[Collected data]
____
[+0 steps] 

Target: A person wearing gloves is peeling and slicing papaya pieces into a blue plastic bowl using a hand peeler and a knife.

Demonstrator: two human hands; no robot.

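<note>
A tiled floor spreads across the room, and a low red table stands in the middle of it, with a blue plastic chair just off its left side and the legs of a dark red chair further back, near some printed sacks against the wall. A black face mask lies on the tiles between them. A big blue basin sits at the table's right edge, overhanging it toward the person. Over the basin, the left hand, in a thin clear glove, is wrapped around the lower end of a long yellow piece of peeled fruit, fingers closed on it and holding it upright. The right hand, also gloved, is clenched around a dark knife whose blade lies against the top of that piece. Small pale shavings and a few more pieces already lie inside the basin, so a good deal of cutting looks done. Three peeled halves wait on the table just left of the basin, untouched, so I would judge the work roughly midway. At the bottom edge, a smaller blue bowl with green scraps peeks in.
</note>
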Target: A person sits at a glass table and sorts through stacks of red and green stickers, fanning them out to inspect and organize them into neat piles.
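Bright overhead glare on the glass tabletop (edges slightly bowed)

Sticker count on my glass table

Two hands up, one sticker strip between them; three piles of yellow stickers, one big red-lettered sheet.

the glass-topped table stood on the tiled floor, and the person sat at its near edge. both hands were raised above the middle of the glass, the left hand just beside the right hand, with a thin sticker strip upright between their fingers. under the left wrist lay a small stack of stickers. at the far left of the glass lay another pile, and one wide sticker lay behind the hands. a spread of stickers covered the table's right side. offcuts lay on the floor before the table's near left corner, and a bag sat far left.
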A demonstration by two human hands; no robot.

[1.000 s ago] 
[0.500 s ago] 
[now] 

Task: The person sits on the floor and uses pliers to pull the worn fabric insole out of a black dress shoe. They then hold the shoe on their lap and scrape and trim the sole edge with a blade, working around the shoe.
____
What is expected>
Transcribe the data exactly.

Result below>
[+0 steps] 

Target: A person wearing gloves is peeling and slicing papaya pieces into a blue plastic bowl using a hand peeler and a knife.

Demonstrator: two human hands; no robot.

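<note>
A tiled floor spreads across the room, and a low red table stands in the middle of it, with a blue plastic chair just off its left side and the legs of a dark red chair further back, near some printed sacks against the wall. A black face mask lies on the tiles between them. A big blue basin sits at the table's right edge, overhanging it toward the person. Over the basin, the left hand, in a thin clear glove, is wrapped around the lower end of a long yellow piece of peeled fruit, fingers closed on it and holding it upright. The right hand, also gloved, is clenched around a dark knife whose blade lies against the top of that piece. Small pale shavings and a few more pieces already lie inside the basin, so a good deal of cutting looks done. Three peeled halves wait on the table just left of the basin, untouched, so I would judge the work roughly midway. At the bottom edge, a smaller blue bowl with green scraps peeks in.
</note>
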Target: A person sits at a glass table and sorts through stacks of red and green stickers, fanning them out to inspect and organize them into neat piles.
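Bright overhead glare on the glass tabletop (edges slightly bowed)

Sticker count on my glass table

Two hands up, one sticker strip between them; three piles of yellow stickers, one big red-lettered sheet.

the glass-topped table stood on the tiled floor, and the person sat at its near edge. both hands were raised above the middle of the glass, the left hand just beside the right hand, with a thin sticker strip upright between their fingers. under the left wrist lay a small stack of stickers. at the far left of the glass lay another pile, and one wide sticker lay behind the hands. a spread of stickers covered the table's right side. offcuts lay on the floor before the table's near left corner, and a bag sat far left.
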A demonstration by two human hands; no robot.

[1.000 s ago] 
[0.500 s ago] 
[now] 

Task: The person sits on the floor and uses pliers to pull the worn fabric insole out of a black dress shoe. They then hold the shoe on their lap and scrape and trim the sole edge with a blade, working around the shoe.

No further work remains in this exercise.